Filter the data for lines with the word "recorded" and copy those lines.

· · · · ·

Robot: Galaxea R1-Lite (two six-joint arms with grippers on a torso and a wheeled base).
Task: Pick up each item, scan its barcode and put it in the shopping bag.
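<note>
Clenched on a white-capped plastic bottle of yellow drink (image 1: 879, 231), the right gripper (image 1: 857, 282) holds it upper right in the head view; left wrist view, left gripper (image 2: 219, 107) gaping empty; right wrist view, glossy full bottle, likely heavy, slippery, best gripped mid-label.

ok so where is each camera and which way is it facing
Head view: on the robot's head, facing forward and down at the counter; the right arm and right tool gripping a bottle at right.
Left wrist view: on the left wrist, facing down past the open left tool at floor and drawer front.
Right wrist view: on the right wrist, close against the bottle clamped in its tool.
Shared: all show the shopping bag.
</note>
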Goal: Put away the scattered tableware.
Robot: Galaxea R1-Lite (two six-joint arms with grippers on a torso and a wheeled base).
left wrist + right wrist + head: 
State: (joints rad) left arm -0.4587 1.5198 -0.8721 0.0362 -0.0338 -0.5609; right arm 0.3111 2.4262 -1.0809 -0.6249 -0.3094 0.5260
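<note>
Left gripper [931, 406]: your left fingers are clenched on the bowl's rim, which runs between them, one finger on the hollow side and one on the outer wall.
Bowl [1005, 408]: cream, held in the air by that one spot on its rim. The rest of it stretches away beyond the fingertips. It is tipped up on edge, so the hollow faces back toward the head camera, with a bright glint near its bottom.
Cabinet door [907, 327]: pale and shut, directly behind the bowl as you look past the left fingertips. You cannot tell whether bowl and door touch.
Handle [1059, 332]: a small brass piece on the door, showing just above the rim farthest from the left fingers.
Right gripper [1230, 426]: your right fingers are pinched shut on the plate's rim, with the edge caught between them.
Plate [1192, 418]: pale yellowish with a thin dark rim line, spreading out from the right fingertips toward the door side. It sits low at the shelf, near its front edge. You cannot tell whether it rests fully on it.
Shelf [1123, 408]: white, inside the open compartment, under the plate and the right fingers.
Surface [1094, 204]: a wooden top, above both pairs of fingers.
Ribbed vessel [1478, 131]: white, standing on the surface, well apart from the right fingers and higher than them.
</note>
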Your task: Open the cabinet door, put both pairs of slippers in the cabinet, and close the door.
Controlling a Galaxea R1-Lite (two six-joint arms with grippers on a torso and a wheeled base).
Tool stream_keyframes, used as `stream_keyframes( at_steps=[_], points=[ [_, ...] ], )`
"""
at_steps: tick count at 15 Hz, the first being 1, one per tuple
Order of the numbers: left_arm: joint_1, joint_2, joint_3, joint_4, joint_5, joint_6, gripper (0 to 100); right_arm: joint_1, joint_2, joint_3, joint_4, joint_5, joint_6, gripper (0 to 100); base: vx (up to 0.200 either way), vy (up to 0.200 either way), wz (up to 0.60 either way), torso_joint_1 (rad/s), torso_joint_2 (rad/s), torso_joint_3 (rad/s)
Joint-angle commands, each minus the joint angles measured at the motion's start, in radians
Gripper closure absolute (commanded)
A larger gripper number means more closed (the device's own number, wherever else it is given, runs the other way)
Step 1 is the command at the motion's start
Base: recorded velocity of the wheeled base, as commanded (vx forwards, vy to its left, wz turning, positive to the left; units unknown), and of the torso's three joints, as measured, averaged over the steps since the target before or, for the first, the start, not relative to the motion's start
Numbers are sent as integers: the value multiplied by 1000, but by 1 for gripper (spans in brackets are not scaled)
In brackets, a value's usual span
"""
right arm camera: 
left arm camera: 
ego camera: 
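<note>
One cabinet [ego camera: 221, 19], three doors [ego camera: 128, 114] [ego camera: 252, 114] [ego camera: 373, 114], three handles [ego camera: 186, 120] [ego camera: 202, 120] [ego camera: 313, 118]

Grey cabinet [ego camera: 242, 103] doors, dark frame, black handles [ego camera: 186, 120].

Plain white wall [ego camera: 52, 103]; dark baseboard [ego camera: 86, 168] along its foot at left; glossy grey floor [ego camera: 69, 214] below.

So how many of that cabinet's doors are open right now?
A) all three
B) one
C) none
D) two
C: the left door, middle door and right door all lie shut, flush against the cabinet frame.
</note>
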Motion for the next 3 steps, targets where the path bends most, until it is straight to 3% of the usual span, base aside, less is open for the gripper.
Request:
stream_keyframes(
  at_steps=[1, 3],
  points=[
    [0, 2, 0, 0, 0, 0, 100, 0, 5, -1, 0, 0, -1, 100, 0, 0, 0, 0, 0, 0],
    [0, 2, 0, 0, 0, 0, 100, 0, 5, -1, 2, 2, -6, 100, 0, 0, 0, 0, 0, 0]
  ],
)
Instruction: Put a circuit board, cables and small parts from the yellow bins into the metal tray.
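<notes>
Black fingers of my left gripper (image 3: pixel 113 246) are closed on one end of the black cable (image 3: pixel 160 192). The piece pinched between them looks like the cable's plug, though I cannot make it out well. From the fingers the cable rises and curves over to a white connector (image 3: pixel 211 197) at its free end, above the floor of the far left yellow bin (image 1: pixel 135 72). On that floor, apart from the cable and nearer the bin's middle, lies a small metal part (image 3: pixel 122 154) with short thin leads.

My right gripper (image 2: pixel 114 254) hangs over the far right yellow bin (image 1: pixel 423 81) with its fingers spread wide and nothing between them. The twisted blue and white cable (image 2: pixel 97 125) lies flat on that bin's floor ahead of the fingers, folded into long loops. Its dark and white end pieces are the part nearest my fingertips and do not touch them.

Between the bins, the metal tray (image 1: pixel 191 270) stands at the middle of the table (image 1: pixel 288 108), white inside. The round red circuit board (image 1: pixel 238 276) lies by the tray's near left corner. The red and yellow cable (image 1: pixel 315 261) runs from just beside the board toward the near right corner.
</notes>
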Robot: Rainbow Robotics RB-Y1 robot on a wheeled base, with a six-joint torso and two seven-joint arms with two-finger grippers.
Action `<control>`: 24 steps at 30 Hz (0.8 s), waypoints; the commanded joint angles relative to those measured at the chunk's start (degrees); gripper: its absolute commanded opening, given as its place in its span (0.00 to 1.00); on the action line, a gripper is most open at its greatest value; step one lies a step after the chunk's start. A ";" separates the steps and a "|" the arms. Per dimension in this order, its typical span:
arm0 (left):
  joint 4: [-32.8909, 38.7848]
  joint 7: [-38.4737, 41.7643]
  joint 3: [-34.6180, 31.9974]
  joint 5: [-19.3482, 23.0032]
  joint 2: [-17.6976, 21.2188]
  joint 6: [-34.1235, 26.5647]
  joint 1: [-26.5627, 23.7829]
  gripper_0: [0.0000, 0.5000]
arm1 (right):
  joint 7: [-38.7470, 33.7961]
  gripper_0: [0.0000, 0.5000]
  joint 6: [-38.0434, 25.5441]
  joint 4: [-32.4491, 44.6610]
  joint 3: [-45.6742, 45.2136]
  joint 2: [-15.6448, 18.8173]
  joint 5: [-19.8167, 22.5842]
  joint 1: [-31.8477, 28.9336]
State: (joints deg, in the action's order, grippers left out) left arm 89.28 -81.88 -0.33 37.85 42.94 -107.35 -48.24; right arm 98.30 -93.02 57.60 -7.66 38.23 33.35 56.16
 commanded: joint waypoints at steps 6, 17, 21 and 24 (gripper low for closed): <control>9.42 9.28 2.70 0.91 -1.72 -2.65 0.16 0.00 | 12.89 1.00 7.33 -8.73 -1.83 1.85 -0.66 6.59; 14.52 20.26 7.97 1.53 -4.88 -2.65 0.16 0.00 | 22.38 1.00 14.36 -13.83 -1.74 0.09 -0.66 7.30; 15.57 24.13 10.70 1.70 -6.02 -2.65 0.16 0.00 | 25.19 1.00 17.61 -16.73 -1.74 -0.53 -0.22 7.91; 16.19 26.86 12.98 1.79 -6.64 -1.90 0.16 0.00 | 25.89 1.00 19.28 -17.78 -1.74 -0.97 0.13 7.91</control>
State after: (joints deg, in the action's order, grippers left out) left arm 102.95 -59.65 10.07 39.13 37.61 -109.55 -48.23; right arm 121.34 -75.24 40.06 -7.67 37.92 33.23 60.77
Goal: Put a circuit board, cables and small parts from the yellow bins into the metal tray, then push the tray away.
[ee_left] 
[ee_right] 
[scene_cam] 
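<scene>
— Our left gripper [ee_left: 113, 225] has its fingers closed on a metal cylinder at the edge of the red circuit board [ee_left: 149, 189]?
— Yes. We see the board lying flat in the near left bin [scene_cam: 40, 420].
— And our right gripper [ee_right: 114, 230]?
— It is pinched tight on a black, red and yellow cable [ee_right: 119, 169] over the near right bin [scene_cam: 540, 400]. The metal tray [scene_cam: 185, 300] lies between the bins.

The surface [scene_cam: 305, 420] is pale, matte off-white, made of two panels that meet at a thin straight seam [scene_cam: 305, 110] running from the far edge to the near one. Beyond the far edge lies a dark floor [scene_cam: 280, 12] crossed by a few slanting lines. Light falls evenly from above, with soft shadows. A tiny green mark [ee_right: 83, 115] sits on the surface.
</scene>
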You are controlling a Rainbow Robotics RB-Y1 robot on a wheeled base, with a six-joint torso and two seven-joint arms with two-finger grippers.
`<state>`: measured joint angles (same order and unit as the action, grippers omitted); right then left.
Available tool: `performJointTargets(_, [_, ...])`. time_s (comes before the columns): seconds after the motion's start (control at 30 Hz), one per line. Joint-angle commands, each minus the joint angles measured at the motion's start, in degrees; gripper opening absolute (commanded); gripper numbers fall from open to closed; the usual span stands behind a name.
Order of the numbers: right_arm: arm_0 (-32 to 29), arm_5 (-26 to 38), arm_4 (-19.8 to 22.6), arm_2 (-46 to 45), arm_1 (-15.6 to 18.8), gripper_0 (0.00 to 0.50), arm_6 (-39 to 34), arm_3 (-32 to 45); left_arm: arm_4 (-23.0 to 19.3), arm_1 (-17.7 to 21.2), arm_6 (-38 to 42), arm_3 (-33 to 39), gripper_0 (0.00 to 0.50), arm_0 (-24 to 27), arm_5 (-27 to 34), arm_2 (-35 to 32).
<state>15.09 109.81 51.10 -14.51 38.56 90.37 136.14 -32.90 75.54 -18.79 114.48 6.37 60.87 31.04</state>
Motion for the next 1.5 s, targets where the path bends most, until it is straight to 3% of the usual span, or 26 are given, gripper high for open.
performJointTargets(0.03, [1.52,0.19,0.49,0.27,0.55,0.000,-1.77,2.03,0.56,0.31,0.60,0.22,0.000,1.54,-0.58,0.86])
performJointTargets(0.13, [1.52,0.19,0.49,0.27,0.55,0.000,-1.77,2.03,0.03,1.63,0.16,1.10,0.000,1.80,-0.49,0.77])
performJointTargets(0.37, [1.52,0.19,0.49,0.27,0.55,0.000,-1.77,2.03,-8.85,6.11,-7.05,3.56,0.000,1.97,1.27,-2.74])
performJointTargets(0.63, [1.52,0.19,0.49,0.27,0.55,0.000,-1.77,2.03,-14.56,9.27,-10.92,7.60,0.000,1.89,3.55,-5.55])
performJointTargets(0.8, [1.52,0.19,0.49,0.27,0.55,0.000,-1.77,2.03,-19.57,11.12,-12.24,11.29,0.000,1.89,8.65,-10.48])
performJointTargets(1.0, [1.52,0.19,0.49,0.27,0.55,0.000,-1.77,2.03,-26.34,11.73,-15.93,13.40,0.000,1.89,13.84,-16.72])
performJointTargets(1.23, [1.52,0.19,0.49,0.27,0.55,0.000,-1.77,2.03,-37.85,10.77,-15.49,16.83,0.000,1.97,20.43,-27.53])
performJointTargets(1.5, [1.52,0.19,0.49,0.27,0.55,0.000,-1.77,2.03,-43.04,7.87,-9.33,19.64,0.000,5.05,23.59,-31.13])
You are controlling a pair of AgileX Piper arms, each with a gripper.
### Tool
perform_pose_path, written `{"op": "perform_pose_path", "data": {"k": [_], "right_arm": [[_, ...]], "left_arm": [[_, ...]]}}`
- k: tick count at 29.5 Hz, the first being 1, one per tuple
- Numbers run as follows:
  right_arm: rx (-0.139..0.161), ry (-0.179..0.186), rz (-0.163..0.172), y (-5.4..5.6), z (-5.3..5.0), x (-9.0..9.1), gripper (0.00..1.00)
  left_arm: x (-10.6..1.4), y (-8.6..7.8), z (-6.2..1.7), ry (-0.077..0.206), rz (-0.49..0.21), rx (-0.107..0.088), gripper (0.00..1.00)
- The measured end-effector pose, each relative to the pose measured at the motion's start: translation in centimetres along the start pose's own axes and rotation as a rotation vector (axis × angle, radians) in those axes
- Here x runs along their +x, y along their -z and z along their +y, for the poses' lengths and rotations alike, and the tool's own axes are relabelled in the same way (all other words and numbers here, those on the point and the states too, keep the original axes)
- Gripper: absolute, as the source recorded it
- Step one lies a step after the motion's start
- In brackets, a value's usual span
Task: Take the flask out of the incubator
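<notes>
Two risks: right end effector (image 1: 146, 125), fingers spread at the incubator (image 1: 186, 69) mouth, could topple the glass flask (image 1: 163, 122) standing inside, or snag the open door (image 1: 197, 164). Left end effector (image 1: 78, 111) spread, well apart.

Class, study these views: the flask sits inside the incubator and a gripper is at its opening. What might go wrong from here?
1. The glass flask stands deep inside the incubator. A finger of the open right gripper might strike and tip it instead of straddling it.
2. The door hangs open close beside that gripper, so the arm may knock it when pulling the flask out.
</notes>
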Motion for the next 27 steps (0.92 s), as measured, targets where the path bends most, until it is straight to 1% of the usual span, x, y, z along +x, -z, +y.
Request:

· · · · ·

• **Written solution**:
Base: recorded velocity of the wheeled base, as commanded (vx forwards, vy to its left, wz turning, positive to the left; units unknown), and of the torso's three joints, as measured, averaged over the steps since the target before or, for the first, the start, not relative to the motion's start
- Gripper: absolute, as the source recorded it

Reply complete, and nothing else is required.